Furda wrote that even the best procedures possible are no substitute for basic trust between admissions and athletics.
“We will not be naive to think that all people will act in the manner in which we hope they should or underestimate how persuasive some people can be in trying to influence a process,” he wrote. “These cases may also hopefully demonstrate to others that there are no shortcuts and that the truth will eventually come to light.”
The alleged payment of bribes for college admission is not without precedent in Philadelphia. In the 1970s, two prominent Philadelphia Democrats — House Speaker Herbert Fineman and State Sen.
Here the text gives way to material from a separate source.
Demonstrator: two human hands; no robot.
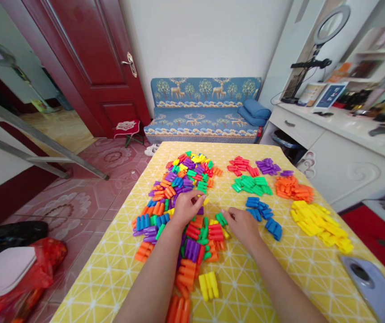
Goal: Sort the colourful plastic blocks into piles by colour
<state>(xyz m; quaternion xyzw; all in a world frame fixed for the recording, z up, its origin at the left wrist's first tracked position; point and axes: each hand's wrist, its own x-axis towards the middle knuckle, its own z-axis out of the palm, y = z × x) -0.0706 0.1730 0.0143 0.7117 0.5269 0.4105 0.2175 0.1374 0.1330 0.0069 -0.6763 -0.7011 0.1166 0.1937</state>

Henry Cianfrani — went to prison following federal investigations into such payoffs from parents.
Fineman was charged with accepting $56,000 to obtain places for students at the university’s School of Veterinary Medicine, Jefferson Medical College, and the Philadelphia College of Osteopathic Medicine. He was sentenced to two years in prison after being convicted of obstruction of justice on the grounds that he had persuaded school officials to destroy evidence.
Cianfrani was convicted of racketeering, mail fraud, and bribery for selling graduate school places, among other things. He got a five-year prison term.
Allen, a former NBA player once drafted by the Minnesota Timberwolves, hasn’t been sentenced yet.
At Esformes’ trial, Allen testified that he was introduced to Esformes by a basketball trainer who had suggested he consider the son for Penn’s basketball camp. The father later told Allen it was his son’s dream to go to Penn and that if Allen could make that dream come true, they would be "family for life. "
“I took it to mean he was going to make sure I was going to be taken care of as well,” Allen testified.
Allen flew to Miami on multiple occasions at Esformes’ expense, and testified that he would be handed plastic bags with $10,000 or so in cash. Eventually, he testified, the payments switched to wire transfers, and Allen testified he received about $300,000.
Before Esformes’ son was formally accepted, Allen was replaced as head coach after Penn failed to win 10 games for the third straight season. That’s when, Allen testified, former Penn assistant coach Ira Bowman was brought into the scheme.
Esformes’ son enrolled at Penn in 2015 — and remains enrolled, according to the school’s student directory.
He never played for the basketball team.
Staff writers Oona Goodin-Smith and Mike Jensen contributed to this article.